Published This article is more than 2 years old.

The IMF tries to put it nicely in its latest update (pdf) on the state of Spain’s financial health, but the truth is that the Spanish economy looks awful today.

Executive Directors commended the authorities for strong progress on critical reforms amid challenging conditions, which is helping to stabilize the economy. External and fiscal imbalances are correcting rapidly. However the economy remains in recession, with unacceptably high unemployment, and the outlook remains difficult.

And it’s only going to get worse before it gets better. For starters, the IMF predicts that unemployment will remain above 25% through 2018. The IMF’s forecasts suggest that unemployment peaked in the first quarter of this year at 27.2%.

GDP isn’t expected to grow until 2015, though the Spanish economy could stop contracting as early as 2014. Even in 2018, however, growth will remain at a weak 1.2%.
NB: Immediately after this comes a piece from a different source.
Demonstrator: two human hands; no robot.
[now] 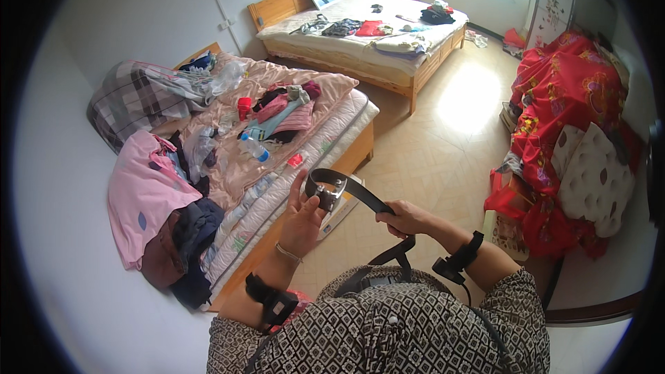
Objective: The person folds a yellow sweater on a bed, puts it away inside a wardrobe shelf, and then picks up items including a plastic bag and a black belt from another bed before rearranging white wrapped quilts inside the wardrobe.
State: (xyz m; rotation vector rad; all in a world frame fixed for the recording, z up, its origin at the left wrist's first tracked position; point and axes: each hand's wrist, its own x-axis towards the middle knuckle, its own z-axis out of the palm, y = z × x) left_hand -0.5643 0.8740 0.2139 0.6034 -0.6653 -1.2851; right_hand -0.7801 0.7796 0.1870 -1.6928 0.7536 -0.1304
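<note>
A black belt (366, 195) with a metal buckle (329, 195) is held up between my two hands, over the gap beside the near bed. My left hand (303, 218) has its thumb against the buckle end, where the strap curls round in a loop; the index finger points up. The fingers of my right hand (404, 217) are closed round the strap farther along. Beyond my left hand, on the near bed, lie a water bottle with a blue cap (254, 147), a small red packet (295, 160) and a pile of clothes (283, 114).
The near bed's mattress edge (291, 187) runs along my left. A flat box (340, 213) lies on the floor below my hands. At right stands a heap under a red patterned cloth (566, 93). A second wooden bed (415, 75) with clothes is farther off.
</note>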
Finally, overall government debt will continue to rise throughout the IMF’s projections, only stabilizing in 2018 at 106%. Much of Europe’s sovereign debt crisis was caused by a loss of investor faith in euro zone governments’ ability to pay back their loans, but Spain’s problems have more to do with its overburdened banking sector. In fact, it benefited from the government’s lower debt level compared to Italy (124.3% in 2012) or Greece (156.9% in 2012, after defaulting). But with debt-to-GDP set to rise over 100% in the next few years, the country could face new and different problems.